1921 in radio details the internationally significant events in radio broadcasting for the year 1921.

==Events==
- 3 January – Station 9XM (now WHA), at the University of Wisconsin, Madison, transmits the first spoken weather forecast. The station had been broadcasting weather bulletins in Morse code since 1916.
- 4 March – Text of the speech, given at the U.S. Presidential inauguration in Washington, D.C. by Warren G. Harding, is read over KDKA in Pittsburgh, Pennsylvania.
- 5 August – First broadcast of a Major League baseball game is aired by KDKA, as the Pittsburgh Pirates defeat the Philadelphia Phillies 8–5 at Forbes Field.

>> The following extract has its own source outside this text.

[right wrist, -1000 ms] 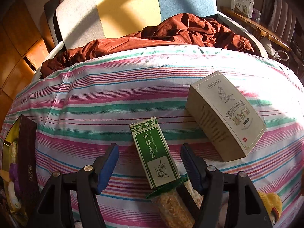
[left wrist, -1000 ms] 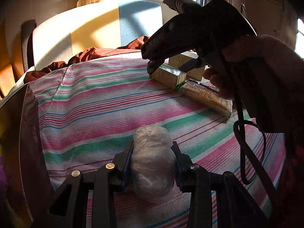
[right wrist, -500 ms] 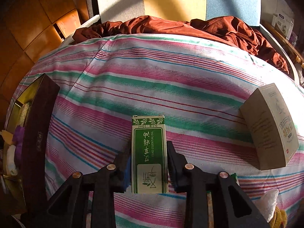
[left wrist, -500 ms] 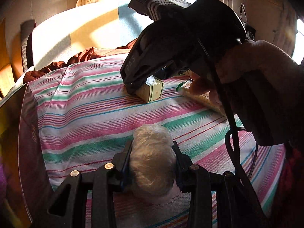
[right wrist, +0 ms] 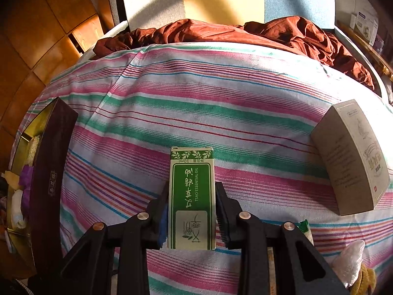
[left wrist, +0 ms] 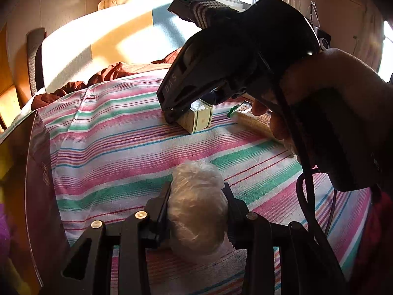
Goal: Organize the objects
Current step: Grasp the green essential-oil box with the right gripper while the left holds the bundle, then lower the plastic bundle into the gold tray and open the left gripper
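Sorting partway: left tongs (left wrist: 196, 211) clamped on crinkled clear plastic-wrapped bundle (left wrist: 196, 209), right tongs (right wrist: 191, 211) on slim green-and-white cardboard carton (right wrist: 191, 199). Grey cardboard box (right wrist: 351, 159) unsorted, right of right tongs; dark open tray (right wrist: 49, 157) left.

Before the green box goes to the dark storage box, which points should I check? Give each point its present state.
1. Right gripper fingers pressing both sides of the green essential oil box: ok.
2. Left gripper shut on the plastic-wrapped bundle: ok.
3. Green box lifted off the striped cloth: cannot tell.
4. Cloth between the green box and the dark storage box free of objects: ok.
5. Free room inside the storage box: cannot tell, mostly hidden.
6. Beige carton away from the path: ok.
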Motion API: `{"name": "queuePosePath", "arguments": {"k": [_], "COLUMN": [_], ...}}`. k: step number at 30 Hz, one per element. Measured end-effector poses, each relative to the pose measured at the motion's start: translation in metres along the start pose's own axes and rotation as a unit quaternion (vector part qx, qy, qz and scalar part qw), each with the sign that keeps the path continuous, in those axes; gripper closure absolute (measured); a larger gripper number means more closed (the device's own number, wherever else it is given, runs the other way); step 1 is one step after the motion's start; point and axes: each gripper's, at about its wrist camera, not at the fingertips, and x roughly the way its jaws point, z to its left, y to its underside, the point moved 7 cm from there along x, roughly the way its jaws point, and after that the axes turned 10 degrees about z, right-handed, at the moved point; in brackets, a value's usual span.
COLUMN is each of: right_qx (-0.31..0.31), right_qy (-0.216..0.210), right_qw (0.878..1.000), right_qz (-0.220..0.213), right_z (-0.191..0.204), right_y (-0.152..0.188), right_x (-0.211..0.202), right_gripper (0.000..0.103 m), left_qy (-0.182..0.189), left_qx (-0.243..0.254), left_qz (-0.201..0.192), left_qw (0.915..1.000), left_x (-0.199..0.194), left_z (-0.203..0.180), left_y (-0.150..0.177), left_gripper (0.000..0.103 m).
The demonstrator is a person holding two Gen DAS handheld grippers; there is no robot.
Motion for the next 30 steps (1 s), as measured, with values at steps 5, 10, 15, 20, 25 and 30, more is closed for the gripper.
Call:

- 19 September – First commercially licensed radio broadcasting station in the United States, WBZ, is launched by the Westinghouse Electric Corporation in Springfield, Massachusetts. It is the first broadcasting station to receive a license that explicitly specified operation on the 360 meter (833 kHz) wavelength formally assigned to the broadcasting service by regulations which became effective 1 December 1921.

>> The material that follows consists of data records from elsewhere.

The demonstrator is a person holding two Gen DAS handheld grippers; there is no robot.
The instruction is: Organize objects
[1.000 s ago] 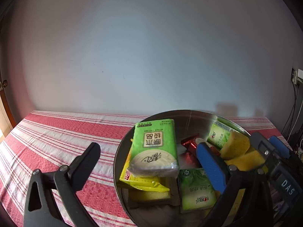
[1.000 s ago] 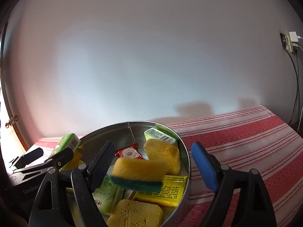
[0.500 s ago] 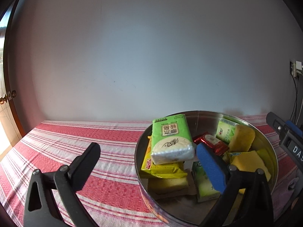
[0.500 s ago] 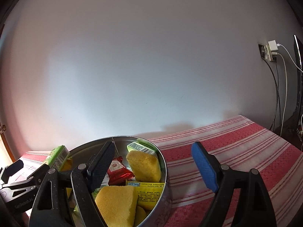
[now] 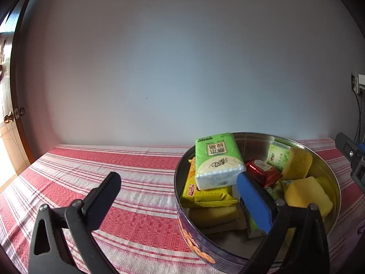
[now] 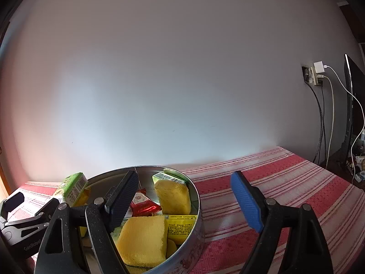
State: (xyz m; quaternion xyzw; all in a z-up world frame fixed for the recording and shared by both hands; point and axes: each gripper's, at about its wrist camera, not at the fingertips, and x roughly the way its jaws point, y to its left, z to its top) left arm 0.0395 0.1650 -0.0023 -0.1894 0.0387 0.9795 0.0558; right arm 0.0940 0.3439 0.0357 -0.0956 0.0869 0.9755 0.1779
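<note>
A round metal tin (image 5: 196, 244) stands on the red-and-white striped cloth, filled with several items. On top lies a green tissue pack (image 5: 216, 159) over a yellow snack packet (image 5: 205, 194). Beside them are a red wrapper (image 5: 262, 171) and yellow sponges (image 5: 305, 196). My left gripper (image 5: 178, 202) is open and empty, its blue finger over the tin's left part. My right gripper (image 6: 184, 201) is open and empty too, straddling the right rim of the tin (image 6: 194, 251). A yellow sponge (image 6: 142, 239) rests in the tin below its black finger.
The striped table (image 5: 114, 166) runs back to a pale wall. A door with a knob (image 5: 9, 118) is at the far left. A wall socket with chargers and cables (image 6: 317, 75) and a dark screen edge (image 6: 349, 114) sit to the right.
The yellow sponge with the green underside hung between my right fingers a second ago; it now lies in the tin. Both grippers swung outward, so the tin slid toward each view's edge.
</note>
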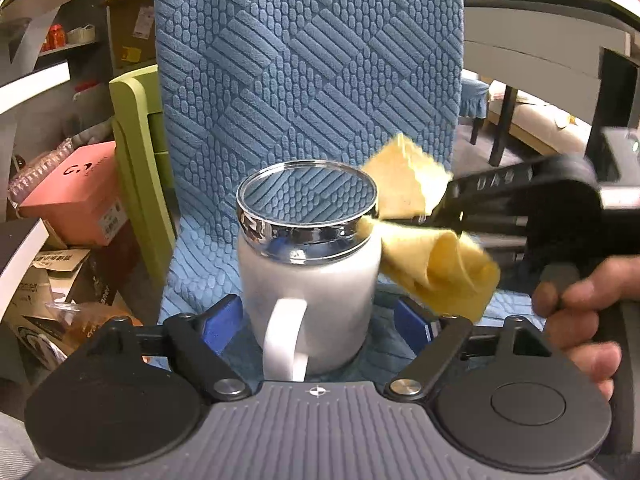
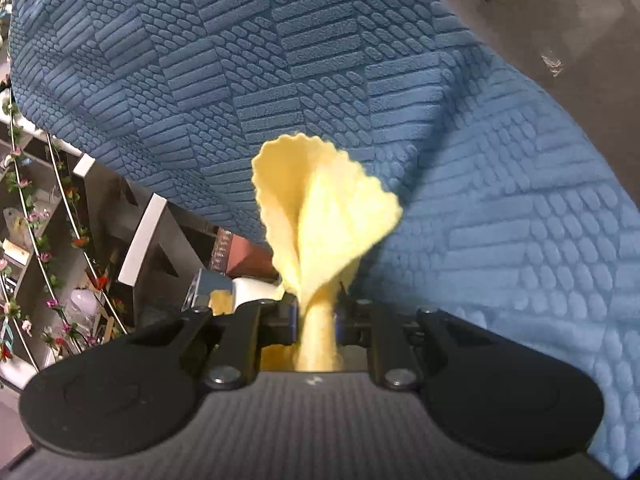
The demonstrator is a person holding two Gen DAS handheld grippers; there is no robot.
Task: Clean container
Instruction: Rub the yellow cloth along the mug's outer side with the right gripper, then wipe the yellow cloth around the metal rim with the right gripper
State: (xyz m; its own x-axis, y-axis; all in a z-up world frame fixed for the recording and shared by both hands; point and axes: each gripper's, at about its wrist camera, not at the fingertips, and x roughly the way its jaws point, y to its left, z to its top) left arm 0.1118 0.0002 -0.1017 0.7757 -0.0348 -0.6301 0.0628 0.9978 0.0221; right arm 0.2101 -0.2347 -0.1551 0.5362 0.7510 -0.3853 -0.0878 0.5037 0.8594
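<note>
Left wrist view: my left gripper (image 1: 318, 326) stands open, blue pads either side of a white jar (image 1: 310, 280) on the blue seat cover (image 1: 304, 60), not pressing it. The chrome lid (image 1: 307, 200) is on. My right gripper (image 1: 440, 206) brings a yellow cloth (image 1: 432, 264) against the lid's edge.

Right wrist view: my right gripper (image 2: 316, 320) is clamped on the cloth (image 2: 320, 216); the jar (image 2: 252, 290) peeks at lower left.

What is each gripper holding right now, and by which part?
The right gripper pinches the yellow cloth at its bunched middle. The left gripper holds nothing, open around the jar.
</note>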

- 20 September – KDKA and the Pittsburgh Post create the first "news room" and "news department".
- 25 September – The wireless telegraph station in Sofia makes the first public radio broadcast in Bulgaria: the retransmission of a concert from the German station at Nauen.
- 8 October – First broadcast of American football is on the air via KDKA as the University of Pittsburgh defeats West Virginia University at Pittsburgh's Forbes Field.

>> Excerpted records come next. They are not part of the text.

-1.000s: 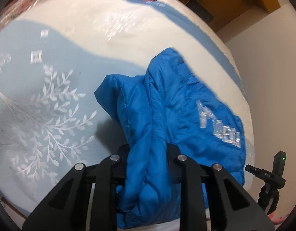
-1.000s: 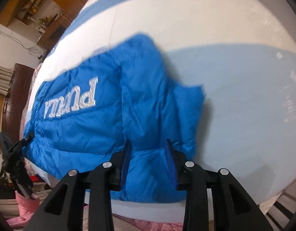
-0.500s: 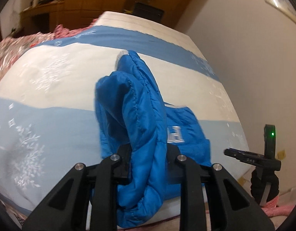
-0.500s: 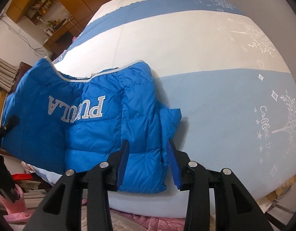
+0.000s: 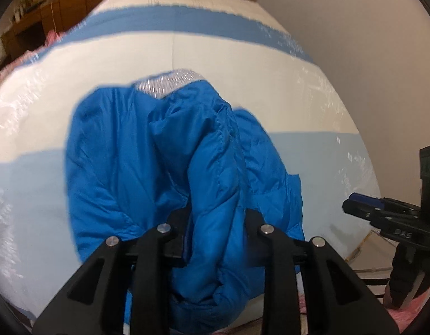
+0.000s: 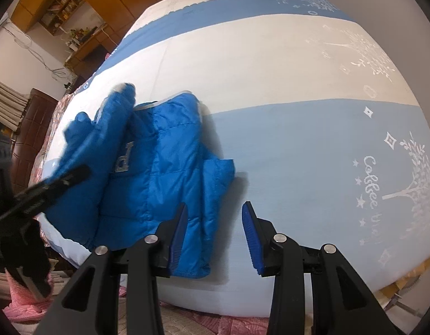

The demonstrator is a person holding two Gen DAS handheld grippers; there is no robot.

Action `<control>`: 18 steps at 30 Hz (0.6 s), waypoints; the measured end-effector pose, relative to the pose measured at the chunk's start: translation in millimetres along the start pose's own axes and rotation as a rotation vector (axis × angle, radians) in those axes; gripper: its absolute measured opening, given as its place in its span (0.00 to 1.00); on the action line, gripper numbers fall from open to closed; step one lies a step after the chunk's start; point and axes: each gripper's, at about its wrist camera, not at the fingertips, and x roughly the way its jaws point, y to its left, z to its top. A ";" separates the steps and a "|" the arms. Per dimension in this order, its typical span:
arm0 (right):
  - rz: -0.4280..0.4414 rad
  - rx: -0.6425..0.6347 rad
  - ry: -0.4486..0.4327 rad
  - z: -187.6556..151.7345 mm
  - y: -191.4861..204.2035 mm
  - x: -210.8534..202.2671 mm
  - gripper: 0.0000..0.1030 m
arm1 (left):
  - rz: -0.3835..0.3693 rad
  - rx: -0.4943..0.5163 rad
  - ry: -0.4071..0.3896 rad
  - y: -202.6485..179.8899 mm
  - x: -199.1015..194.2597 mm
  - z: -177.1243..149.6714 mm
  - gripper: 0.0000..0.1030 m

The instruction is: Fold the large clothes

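The task's thing is one bright blue padded jacket point(image 6: 170, 173), quilted in puffy sections with a slightly shiny cloth. It lies on the bed point(image 6: 270, 64), near the bed's front edge, mostly on the pale blue band of the cover, and its far part reaches onto the cream band. It is bunched and partly folded over itself, not flat. One part is raised from the bed in a thick fold point(image 5: 215, 195). A silver-grey lining point(image 5: 170, 82) shows at the far end of the jacket. A silver letter point(image 6: 125, 159) shows on the front, half hidden by a fold. The lower hem lies at the bed's front edge.
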 end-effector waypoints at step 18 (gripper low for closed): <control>0.007 -0.052 0.022 10.1 13.6 11.4 0.41 | -0.084 -0.017 0.018 10.8 23.5 -22.8 0.35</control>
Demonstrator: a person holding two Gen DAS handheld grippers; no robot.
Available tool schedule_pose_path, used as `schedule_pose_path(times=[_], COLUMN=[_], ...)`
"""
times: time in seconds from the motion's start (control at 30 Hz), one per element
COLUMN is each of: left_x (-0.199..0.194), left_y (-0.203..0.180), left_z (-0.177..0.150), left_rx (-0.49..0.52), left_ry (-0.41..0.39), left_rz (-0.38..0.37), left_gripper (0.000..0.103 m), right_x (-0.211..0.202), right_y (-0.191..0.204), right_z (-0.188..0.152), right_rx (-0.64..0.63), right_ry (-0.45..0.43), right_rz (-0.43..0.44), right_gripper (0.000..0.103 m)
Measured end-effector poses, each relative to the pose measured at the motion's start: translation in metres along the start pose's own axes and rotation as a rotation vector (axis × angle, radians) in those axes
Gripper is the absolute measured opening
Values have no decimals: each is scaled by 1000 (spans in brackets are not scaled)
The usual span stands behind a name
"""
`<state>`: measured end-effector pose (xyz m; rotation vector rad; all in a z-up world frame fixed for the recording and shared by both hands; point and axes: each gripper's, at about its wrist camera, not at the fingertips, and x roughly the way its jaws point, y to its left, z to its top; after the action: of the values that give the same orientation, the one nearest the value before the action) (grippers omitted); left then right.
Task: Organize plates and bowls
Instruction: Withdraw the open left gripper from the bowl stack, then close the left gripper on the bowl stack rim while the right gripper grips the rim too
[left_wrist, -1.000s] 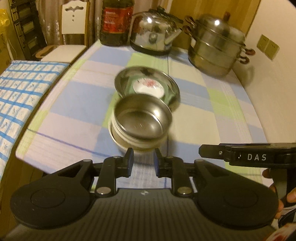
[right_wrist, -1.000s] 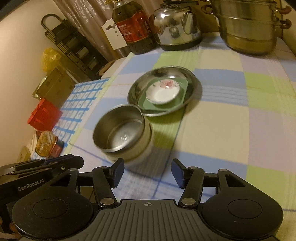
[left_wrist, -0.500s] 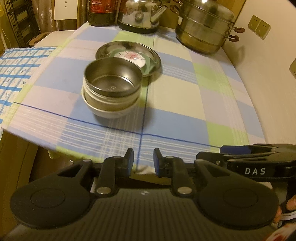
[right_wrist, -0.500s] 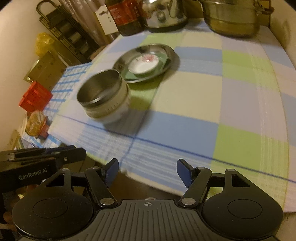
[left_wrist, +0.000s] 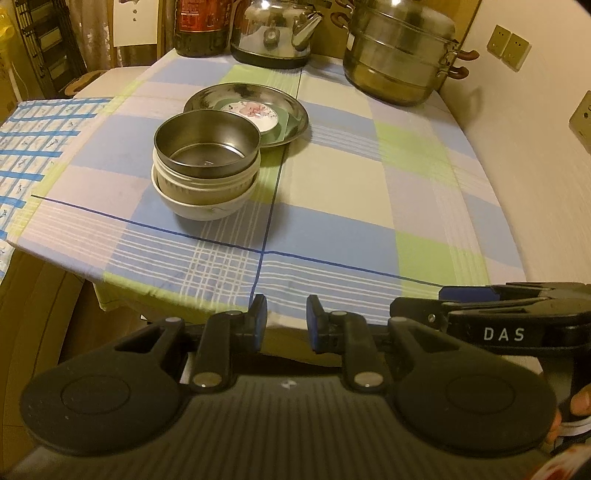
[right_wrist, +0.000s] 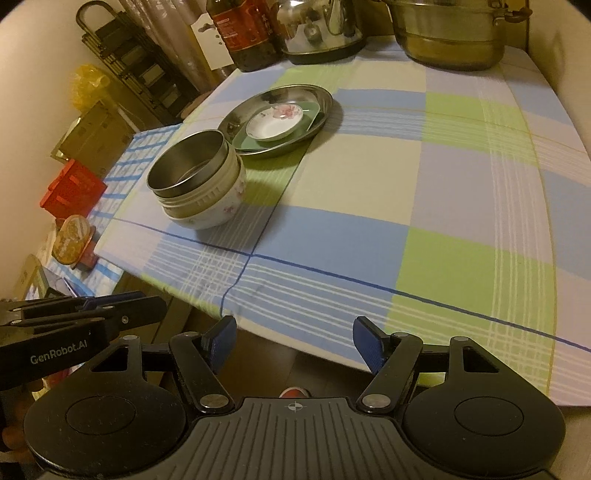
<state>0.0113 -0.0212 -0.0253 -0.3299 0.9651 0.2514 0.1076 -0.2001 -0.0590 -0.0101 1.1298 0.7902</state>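
The left gripper (left_wrist: 286, 319) is hovering off the near edge of the table (left_wrist: 424, 177), its jaws standing only a narrow gap apart with nothing between them. The right gripper (right_wrist: 291, 341) is hanging beside it, also short of the table; its jaws have just been opening and are now gaping wide, gripping nothing. A fingertip is peeking in at the right border of the left wrist view, mostly cut off.

On the near left part of the checked tablecloth (right_wrist: 443, 184), a stack of three bowls is sitting upright, mouths facing up: a steel bowl (left_wrist: 207, 144) is nesting in a ribbed cream bowl (left_wrist: 207, 181), which is resting in a white floral bowl (right_wrist: 221, 212). The two lower bowls are showing only their outer walls.

Just beyond, touching or nearly touching the stack, a round steel plate (right_wrist: 275, 122) is lying flat, carrying a green plate (right_wrist: 314, 110) with a small white flowered saucer (right_wrist: 275, 123) on top. The bowl stack is hiding the steel plate's near rim in the left wrist view.

At the far edge, a dark bottle (left_wrist: 201, 27), a steel kettle (left_wrist: 277, 31) and a tiered steel steamer pot (left_wrist: 399, 55) are standing, their tops cut off.
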Motion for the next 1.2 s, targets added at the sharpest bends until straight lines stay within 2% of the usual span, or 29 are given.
schedule_pose_path(times=[0.63, 0.83, 1.1, 1.13, 1.17, 1.2], left_x=[-7, -8, -2, 1, 4, 9], left_y=[-2, 23, 69, 75, 79, 84], left_z=[2, 16, 61, 69, 75, 84], left_rx=[-10, -41, -34, -22, -9, 5], left_ry=[-19, -60, -143, -153, -161, -166], left_rz=[31, 46, 86, 90, 94, 101], left_gripper=[20, 20, 20, 20, 20, 20], right_x=[-6, -2, 11, 15, 19, 24], right_y=[-6, -2, 12, 14, 16, 17], right_z=[3, 17, 51, 56, 61, 67], right_rx=[-1, -2, -8, -12, -12, -7], right_ry=[-14, -41, -154, -171, -183, -192], right_rz=[11, 11, 41, 49, 60, 68], right_gripper=[70, 70, 69, 65, 55, 50])
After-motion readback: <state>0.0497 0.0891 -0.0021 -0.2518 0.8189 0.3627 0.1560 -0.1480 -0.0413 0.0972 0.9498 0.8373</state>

- 17 November – First radio broadcast in New Zealand is made by University of Otago physics professor Robert Jack.
- 26 November – First public radio broadcast in France, from the Compagnie générale de la télégraphie sans fil (CSF) Sainte-Assise transmitter.
- 27 November – U.S. bandleader Vincent Lopez and his group begin making a series of weekly 90-minute music broadcasts on Westinghouse-owned station WJZ in Newark, New Jersey (later WABC New York).
- 1 December – Effective date, in the U.S., for the first formal establishment of a broadcasting station service. (Limited Commercial license, for operation on 360 (833 kHz) and/or 485 (419) meters.)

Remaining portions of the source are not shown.